Clackamas County Sheriff’s Office Captain Completes Grueling FBI National Academy

Clackamas County Sheriff’s Office Captain Jeff Smith recently completed one of the toughest challenges available to local law enforcement officers: the FBI National Academy.

Capt. Smith and two other Oregon law enforcement officers graduated a 10-week training session at the FBI National Academy in Quantico, Virginia on June 7, 2019.

There is a highly competitive process local law enforcement officers must go through to be selected for this honor. That process includes a nomination by a supervisor; interviews with the candidate and co-workers to determine leadership skills and abilities; a background check; a determination of physical fitness; and the support of former National Academy graduates within the candidate’s organization.

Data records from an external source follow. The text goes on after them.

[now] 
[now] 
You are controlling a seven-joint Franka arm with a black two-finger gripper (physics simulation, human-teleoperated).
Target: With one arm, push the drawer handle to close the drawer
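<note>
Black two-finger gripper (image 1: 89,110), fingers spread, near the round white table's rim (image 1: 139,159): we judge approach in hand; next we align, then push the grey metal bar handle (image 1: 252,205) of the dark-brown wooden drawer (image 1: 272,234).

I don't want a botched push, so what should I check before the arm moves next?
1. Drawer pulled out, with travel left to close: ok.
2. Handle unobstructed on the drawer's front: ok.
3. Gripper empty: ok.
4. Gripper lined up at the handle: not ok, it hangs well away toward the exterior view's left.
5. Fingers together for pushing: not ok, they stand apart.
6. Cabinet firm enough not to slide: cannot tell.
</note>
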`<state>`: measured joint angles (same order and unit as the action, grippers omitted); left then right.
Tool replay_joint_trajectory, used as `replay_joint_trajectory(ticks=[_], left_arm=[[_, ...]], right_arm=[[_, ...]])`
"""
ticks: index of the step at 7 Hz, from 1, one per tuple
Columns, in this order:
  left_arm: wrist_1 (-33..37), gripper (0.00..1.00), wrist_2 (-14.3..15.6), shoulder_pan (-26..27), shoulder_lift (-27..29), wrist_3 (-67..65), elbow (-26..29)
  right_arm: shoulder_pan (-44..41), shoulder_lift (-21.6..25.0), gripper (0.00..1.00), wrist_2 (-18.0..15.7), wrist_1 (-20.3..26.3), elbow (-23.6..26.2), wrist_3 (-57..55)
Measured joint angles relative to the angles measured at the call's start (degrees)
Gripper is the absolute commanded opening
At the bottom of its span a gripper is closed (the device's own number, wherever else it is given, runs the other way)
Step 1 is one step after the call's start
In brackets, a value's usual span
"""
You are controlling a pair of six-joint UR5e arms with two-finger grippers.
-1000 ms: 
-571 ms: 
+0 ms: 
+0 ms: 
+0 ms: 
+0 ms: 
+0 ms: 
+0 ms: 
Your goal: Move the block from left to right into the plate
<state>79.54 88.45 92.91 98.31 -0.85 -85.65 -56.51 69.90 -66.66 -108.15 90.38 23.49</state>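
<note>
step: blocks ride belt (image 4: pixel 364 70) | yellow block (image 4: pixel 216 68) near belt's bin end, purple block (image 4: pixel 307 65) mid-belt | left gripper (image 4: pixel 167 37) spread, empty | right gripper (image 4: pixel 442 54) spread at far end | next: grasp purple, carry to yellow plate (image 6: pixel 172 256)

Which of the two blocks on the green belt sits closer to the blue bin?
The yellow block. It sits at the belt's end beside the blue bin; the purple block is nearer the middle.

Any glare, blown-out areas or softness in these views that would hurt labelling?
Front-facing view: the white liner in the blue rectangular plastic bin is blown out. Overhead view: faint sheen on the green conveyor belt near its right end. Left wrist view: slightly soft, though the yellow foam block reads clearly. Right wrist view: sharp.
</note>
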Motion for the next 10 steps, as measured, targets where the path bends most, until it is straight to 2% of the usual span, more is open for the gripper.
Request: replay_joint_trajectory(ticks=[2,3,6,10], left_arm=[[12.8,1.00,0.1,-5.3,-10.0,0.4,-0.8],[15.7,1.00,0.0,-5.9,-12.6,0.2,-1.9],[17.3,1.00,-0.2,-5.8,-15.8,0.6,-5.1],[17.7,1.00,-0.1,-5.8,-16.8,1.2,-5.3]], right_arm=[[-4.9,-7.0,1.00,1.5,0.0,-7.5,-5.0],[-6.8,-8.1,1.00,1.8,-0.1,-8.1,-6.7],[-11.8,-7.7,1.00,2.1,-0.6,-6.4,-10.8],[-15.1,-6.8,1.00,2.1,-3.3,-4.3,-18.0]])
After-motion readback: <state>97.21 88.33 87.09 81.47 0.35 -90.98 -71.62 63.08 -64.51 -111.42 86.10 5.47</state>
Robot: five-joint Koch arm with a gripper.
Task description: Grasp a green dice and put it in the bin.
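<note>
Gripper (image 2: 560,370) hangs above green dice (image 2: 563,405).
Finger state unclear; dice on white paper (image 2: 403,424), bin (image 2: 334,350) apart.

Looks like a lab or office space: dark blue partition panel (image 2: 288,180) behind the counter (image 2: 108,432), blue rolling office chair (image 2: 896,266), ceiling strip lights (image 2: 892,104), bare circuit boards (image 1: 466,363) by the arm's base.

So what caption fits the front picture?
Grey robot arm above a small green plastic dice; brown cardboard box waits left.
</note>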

“The exceptional leaders selected to attend the National Academy have a great opportunity to share their experiences with peers and learn best practices from across the country and the world,” said Renn Cannon, Special Agent in Charge of the FBI in Oregon. “Only a few law enforcement officers from Oregon attend each year, and we are proud to sponsor Capt. Smith and our other local partners in the National Academy.”

Capt. Smith began his law enforcement career in 1995 with the Clackamas County Sheriff’s Office as a deputy in the patrol division. The sheriff promoted him to patrol sergeant in 2004 and to deputy sergeant in 2008. He obtained the rank of patrol lieutenant in 2012. In 2014, he served as the chief of police in Wilsonville as part of the contractual agreement between the city and the Clackamas County Sheriff’s Office. Capt. Smith is currently a division commander at the Clackamas County Sheriff’s Office.

“Congratulations to Captain Smith,” said Sheriff Craig Roberts. “This incredible opportunity with the FBI allowed him to meet and study with leaders and experts from across the United States. It’s a serious commitment. Thanks also to his family for supporting him during this intensive 10-week course.”

During the 10 weeks of training, local executive-level law enforcement officers spend most of their time in the classroom. Capt. Smith’s National Academy classes included: Advanced Psychology of Communication, Fitness in Law Enforcement, Psychology of Leadership, Emotional Intelligence, Managing the Law Enforcement Image, and a seminar in Contemporary Issues in Law Enforcement. The program allows participants the opportunity to earn college credits through the University of Virginia for some of those studies.

Each year, the FBI sponsors four sessions of the National Academy. Each session includes about 220 local law enforcement officers from throughout the United States and around the world. While in the academy, the officers and deputies live in a dorm-like setting. The FBI does not charge U.S. students for tuition, books, equipment, meals, lodging or travel to and from their home.